When The Well Runs Dry…
That title actually has a couple of meaning this morning. As I drove myself to work this morning it kind of hit how spiritually dry I feel today. This comes from the lack of reading and morning quite time I’ve had for most of the week. Oh how I long for those days of having a couple hours before I head off to work to enjoy the morning and spend some time in the word. And to the times I had to read a chapter in a good book before I drifted off to sleep. These are things I’m really hoping to get back in my routine. It’s basically come to light that I am a total creature of habit/routine. Once I can get into a rythm things are pretty good, but it’s trying to get out of a rythm, or maybe even it’s old self, that’s where things are tough. I think I’m seeing a little bit of a spiritual battle going on here. I so want to be in the Word daily, filling myself up, but the things going on in my life are just doing all they can to keep me from that. I have to make the decision to just forget about what’s going on in my life right now, an just get back to God.
The other small relation to the title is the fact that it’s been so long since my last blog post. I’ve probably lost my audience, as little as it is/was but that is fine. My blog was never intended to my pouring out to others, even though it’s maybe become that. For me if just feels good to be writing and really thinking about what’s going on in my life. This is something this is apart of the Learning Circle, you know the Life Shapes, and I’ve come to find how much truth and life there is in those shapes. Well, I’ve cut into my work time a bit so off I go.
“AFTER 100 YEARS OF FIGHTING…WE ARE STILL HERE!”
-Morpheus, The Matrix Reloaded
Wow. You write with such honesty… thats an awesome gift; even if you cant see that right now.
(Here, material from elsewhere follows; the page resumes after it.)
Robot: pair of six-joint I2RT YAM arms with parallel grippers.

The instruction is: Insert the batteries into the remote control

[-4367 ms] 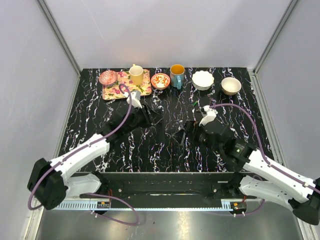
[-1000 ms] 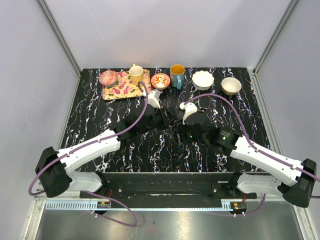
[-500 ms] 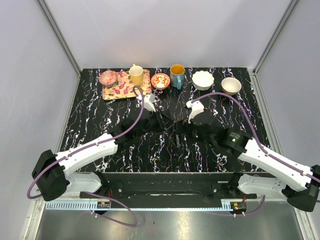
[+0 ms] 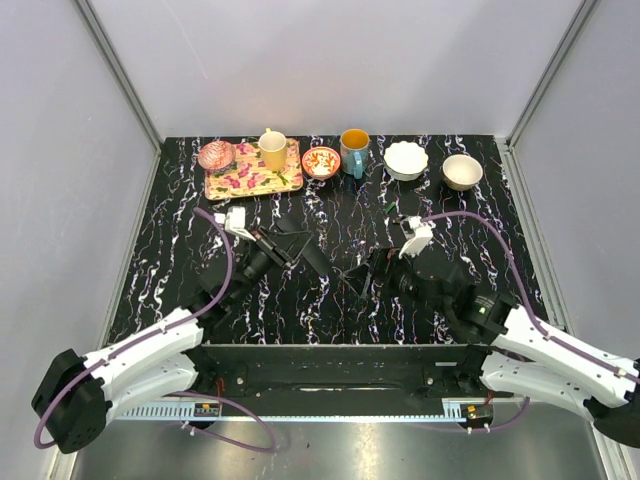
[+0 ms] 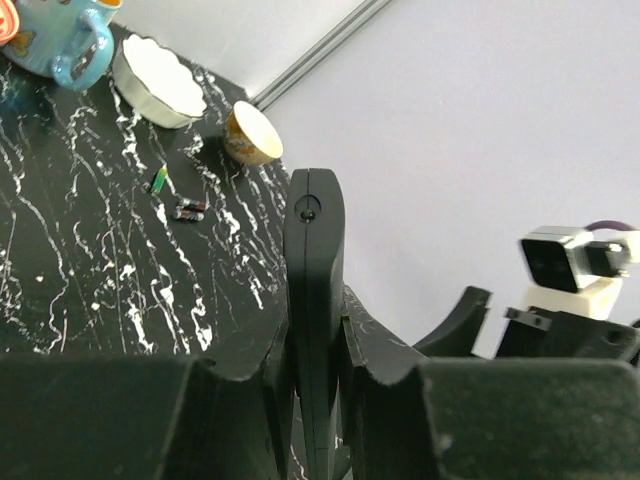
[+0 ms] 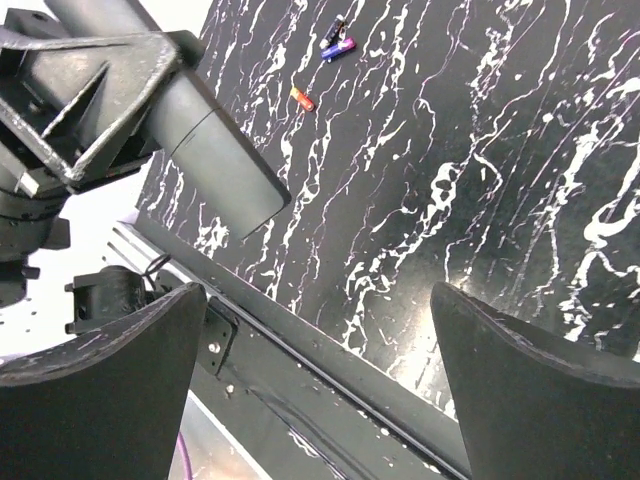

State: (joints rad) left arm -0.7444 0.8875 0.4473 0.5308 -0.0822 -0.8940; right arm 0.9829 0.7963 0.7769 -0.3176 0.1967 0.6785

There is nothing more important than your time with God, he longs to have that relationship that you can call him “Daddy” my dear Friend, I say this speaking to myself as well, so dont feel as if I’m pointing fingers but maybe we both need to re prioritize our lives. Even with work. We shove God off in wanting more time on the computer, more time with friends… whatever, when really we should do it the other way around. You know this already, but know tht you are not alone, and that I will be praying that you find tht time and that unquenchable desire to spend time with Dad more than anyone or thing else. Stay faithful and remember that God is right there willing to fight this spiritual battle along with you… we just have to let Him.